Following an agreement with Papua New Guinea, the Australian government reopened the detention facility in November last year as part of its widely criticised ‘Pacific Solution’ to increased numbers of asylum seekers arriving by boat in Australian waters.

‘We challenge the right of the government to force people seeking refugee status in Australia to enter Papua New Guinea to be illegally and indefinitely detained under inhumane conditions,’ [Belden] Namah said in a public statement.
‘We are filing injunctions to have the current detainees released and to prevent the government from receiving or detaining any more asylum seekers from Australia.’ ”

Coal protest
The Financial Express reports that representatives of a British company wanting to develop a coal project in Bangladesh had to abandon a blanket distribution event due to hundreds of protesters “with country-made weapons in hand”:

“As information on [Asia Energy CEO] Gary Lye’s visit to the coal project area spread, local people on Monday staged demonstrations in different parts of Phulbari, Birampur, Nababganj and Parbatipur upazilas.
They also brought out processions on Tuesday morning and chanted slogans asking Asia Energy and its associates to leave the country immediately.”

Cash-strapped court
IRIN reports on concerns that the International Criminal Court cannot handle its recently announced investigation into alleged war crimes in Mali:

“ ‘There are serious questions to be asked of the new prosecutor as to whether it is a drastic overstretch to have eight African countries being dealt with simultaneously with essentially the same level of staff and the same level of finance as her office was operating on before,’ said Phil Clark, a lecturer in comparative and international politics at the University of London’s School of Oriental and African Studies. ‘Is it really feasible for the office to be dealing with so many cases?’
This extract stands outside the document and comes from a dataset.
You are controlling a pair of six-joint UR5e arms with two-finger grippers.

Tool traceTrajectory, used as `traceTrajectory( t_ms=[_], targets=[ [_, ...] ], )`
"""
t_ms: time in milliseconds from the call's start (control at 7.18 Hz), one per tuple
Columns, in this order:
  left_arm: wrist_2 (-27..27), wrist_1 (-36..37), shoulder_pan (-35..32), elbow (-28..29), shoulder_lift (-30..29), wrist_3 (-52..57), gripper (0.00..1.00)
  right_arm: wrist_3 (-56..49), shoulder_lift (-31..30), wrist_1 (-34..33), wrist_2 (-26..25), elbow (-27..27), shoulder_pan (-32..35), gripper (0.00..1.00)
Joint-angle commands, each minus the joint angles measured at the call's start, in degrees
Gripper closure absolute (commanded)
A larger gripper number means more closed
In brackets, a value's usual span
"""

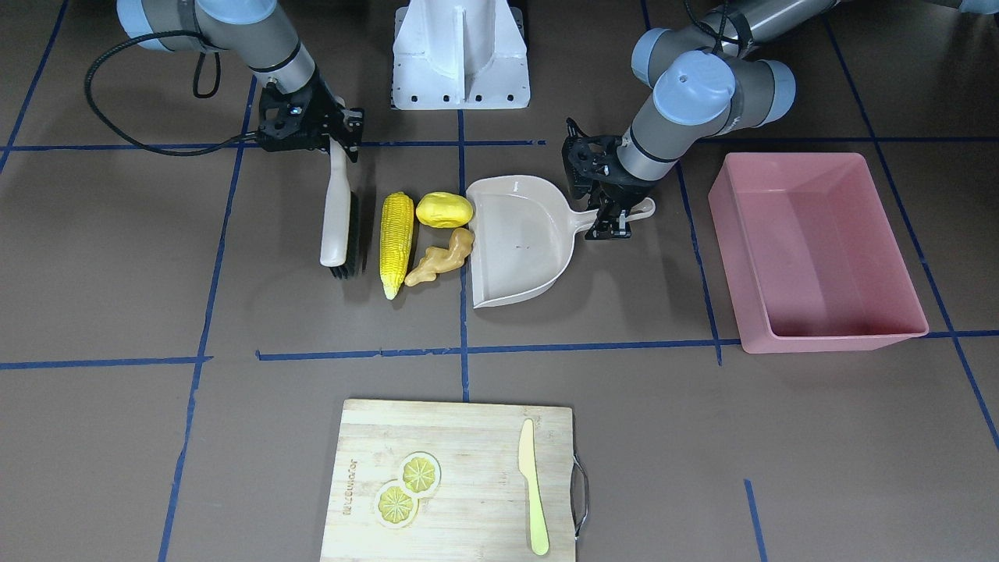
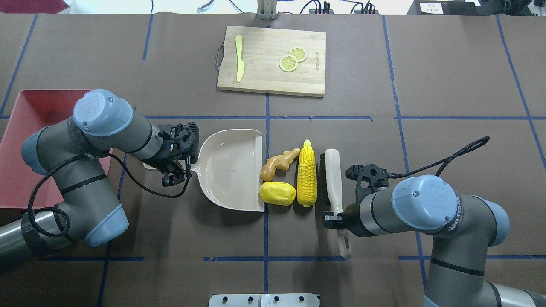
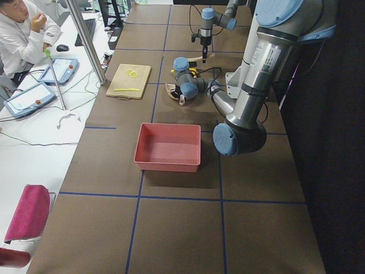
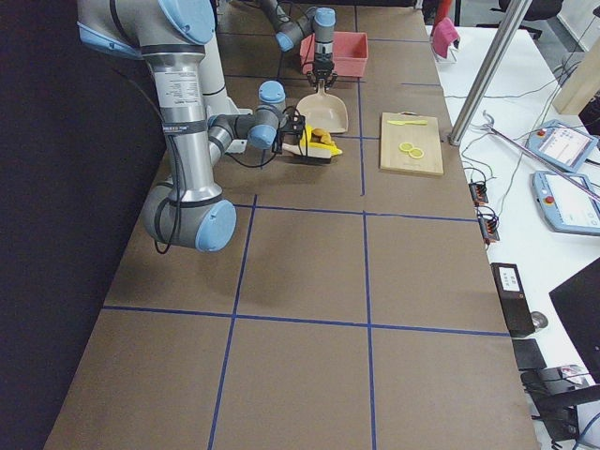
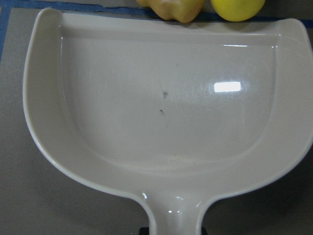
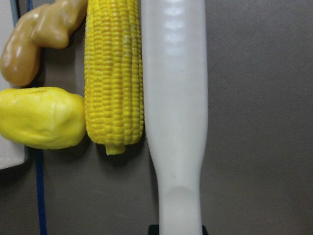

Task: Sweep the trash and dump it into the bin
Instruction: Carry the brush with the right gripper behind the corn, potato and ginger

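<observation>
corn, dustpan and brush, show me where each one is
corn [image 2: 306, 173], overhead view, middle of the cob
dustpan [image 2: 230, 170], overhead view, bare floor of the pan
brush [image 2: 333, 175], overhead view, white back above the bristles

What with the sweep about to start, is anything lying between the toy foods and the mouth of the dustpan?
Nothing visible does. The potato and ginger sit right at the open edge of the dustpan, the corn lies just behind them, and the brush is behind the corn.
</observation>
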Motion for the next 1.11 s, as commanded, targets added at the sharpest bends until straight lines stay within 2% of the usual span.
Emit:
traceTrajectory(
  t_ms=[0,974],
  targets=[
    [0.0,0.0,0.04,-0.09,0.06,-0.03,0.94,0.3,0.98,0.11,-0.69,-0.72,-1.04,1.0],
    [0.79,0.09,0.39,0.53,0.24,-0.03,0.94,1.79,4.4,-0.07,-0.69,-2.21,-1.65,1.0]
  ],
)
Total court funding in 2013 is around US$144 million, with possible access to a contingency fund of up to $9.3 million, compared with $138 million in 2010. The prosecutor’s office, which carries out the investigations, was this year allocated $37 million. This represents an increase of just $1.3 million since 2010 despite the addition of Mali, Kenya, Côte d’Ivoire and Libya to the docket – and these countries were themselves in addition to the Democratic Republic of Congo (DRC), Sudan, Uganda and the Central African Republic (CAR).”

Blacklisted banks
The Guardian reports that Co-operative Asset Management has added Barclays to the list of banks in which the ethical funds it manages can no longer invest:

“But a subsequent review has led to Barclays being removed from the approved list of investments, which before the financial crisis excluded Northern Rock, Bradford & Bingley, Alliance & Leicester, Lloyds and Royal Bank of Scotland.
Banks that are predominantly investment banks – Barclays makes the majority of its profits from investment banking – are not approved for investment. ‘Apart from struggling to convincingly pass the net benefit test, it is universally acknowledged that the most egregious risk taking, socially useless financial engineering and excess remuneration of the kind that threatened systemic failure took place at investment banks,’ the Co-op said.”

Anti-drone city
Chapati Mystery’s Manan Ahmed reflects on alternative ways to resist the US drone war in his introduction to a proposal for a city that “uses inscrutability as its armor”:

“What precisely is a response to the drones? Recently Teju Cole introduced drones in first lines of well-known fiction works and got more tweets than any of the current drone strikes. Almost simultaneously, Himanshu Suri (aka HEEMS) released the video of his ‘Soup Boys’ single which feature drones. Let us just say that while Pitchfork.tv is not necessarily concerned with Yemen or Pakistan or Mali and drones, they gushed about Soup Boys and its politics. There is both creativity and critique at the heart of these efforts – and where legally or morally we seem to be getting no where, perhaps creativity is the only ethical space left to marshall a defense.”